[PROBLEM DETAILS]
As you work through the listing, transcribe every line exactly as it reads.

▬▬▬▬▬▬▬▬▬▬

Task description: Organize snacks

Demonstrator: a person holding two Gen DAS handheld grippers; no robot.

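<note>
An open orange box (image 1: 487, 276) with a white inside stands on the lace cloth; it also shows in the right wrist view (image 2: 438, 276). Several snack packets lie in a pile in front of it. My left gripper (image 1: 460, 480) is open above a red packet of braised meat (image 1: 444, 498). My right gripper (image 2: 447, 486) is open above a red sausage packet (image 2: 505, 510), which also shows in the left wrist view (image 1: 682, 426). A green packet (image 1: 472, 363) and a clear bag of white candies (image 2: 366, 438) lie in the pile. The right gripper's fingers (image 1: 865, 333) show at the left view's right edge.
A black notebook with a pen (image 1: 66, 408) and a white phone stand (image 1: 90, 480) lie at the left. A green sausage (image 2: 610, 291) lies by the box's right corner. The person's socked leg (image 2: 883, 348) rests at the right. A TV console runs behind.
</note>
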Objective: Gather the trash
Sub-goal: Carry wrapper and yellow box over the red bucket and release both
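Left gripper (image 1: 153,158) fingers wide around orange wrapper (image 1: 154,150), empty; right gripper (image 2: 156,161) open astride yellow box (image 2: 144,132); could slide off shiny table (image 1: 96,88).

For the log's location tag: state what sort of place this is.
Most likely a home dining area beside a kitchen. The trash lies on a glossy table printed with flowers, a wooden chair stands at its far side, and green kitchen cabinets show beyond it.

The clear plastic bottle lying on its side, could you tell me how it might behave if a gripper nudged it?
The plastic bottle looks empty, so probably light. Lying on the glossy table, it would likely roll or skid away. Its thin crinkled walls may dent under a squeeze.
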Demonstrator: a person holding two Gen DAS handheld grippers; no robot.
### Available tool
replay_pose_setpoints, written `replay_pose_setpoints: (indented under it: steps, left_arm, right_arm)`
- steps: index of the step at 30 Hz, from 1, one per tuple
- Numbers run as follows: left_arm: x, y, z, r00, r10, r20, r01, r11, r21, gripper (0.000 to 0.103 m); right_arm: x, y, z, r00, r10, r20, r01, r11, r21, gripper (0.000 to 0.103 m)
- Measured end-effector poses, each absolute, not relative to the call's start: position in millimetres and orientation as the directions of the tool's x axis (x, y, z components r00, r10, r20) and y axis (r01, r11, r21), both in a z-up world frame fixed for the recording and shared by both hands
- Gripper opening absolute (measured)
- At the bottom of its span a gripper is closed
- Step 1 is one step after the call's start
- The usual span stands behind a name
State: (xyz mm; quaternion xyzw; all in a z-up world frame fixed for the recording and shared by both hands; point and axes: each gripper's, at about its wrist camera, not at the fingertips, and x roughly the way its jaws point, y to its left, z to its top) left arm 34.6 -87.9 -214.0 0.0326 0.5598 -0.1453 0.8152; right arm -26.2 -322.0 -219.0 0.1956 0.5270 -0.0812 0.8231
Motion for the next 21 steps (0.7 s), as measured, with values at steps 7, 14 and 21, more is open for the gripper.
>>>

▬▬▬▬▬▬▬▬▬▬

[SOLUTION TO THIS PROBLEM]
Task description: Organize snacks

Demonstrator: a person holding two Gen DAS handheld grippers; no robot.

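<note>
An open orange box (image 1: 487, 276) with a white inside stands on the lace cloth; it also shows in the right wrist view (image 2: 438, 276). Several snack packets lie in a pile in front of it. My left gripper (image 1: 460, 480) is open above a red packet of braised meat (image 1: 444, 498). My right gripper (image 2: 447, 486) is open above a red sausage packet (image 2: 505, 510), which also shows in the left wrist view (image 1: 682, 426). A green packet (image 1: 472, 363) and a clear bag of white candies (image 2: 366, 438) lie in the pile. The right gripper's fingers (image 1: 865, 333) show at the left view's right edge.
A black notebook with a pen (image 1: 66, 408) and a white phone stand (image 1: 90, 480) lie at the left. A green sausage (image 2: 610, 291) lies by the box's right corner. The person's socked leg (image 2: 883, 348) rests at the right. A TV console runs behind.
</note>
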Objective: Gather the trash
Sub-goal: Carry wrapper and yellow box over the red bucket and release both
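Left gripper (image 1: 153,158) fingers wide around orange wrapper (image 1: 154,150), empty; right gripper (image 2: 156,161) open astride yellow box (image 2: 144,132); could slide off shiny table (image 1: 96,88).

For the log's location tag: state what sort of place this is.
Most likely a home dining area beside a kitchen. The trash lies on a glossy table printed with flowers, a wooden chair stands at its far side, and green kitchen cabinets show beyond it.

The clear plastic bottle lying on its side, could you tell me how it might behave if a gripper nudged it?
The plastic bottle looks empty, so probably light. Lying on the glossy table, it would likely roll or skid away. Its thin crinkled walls may dent under a squeeze.
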Demonstrator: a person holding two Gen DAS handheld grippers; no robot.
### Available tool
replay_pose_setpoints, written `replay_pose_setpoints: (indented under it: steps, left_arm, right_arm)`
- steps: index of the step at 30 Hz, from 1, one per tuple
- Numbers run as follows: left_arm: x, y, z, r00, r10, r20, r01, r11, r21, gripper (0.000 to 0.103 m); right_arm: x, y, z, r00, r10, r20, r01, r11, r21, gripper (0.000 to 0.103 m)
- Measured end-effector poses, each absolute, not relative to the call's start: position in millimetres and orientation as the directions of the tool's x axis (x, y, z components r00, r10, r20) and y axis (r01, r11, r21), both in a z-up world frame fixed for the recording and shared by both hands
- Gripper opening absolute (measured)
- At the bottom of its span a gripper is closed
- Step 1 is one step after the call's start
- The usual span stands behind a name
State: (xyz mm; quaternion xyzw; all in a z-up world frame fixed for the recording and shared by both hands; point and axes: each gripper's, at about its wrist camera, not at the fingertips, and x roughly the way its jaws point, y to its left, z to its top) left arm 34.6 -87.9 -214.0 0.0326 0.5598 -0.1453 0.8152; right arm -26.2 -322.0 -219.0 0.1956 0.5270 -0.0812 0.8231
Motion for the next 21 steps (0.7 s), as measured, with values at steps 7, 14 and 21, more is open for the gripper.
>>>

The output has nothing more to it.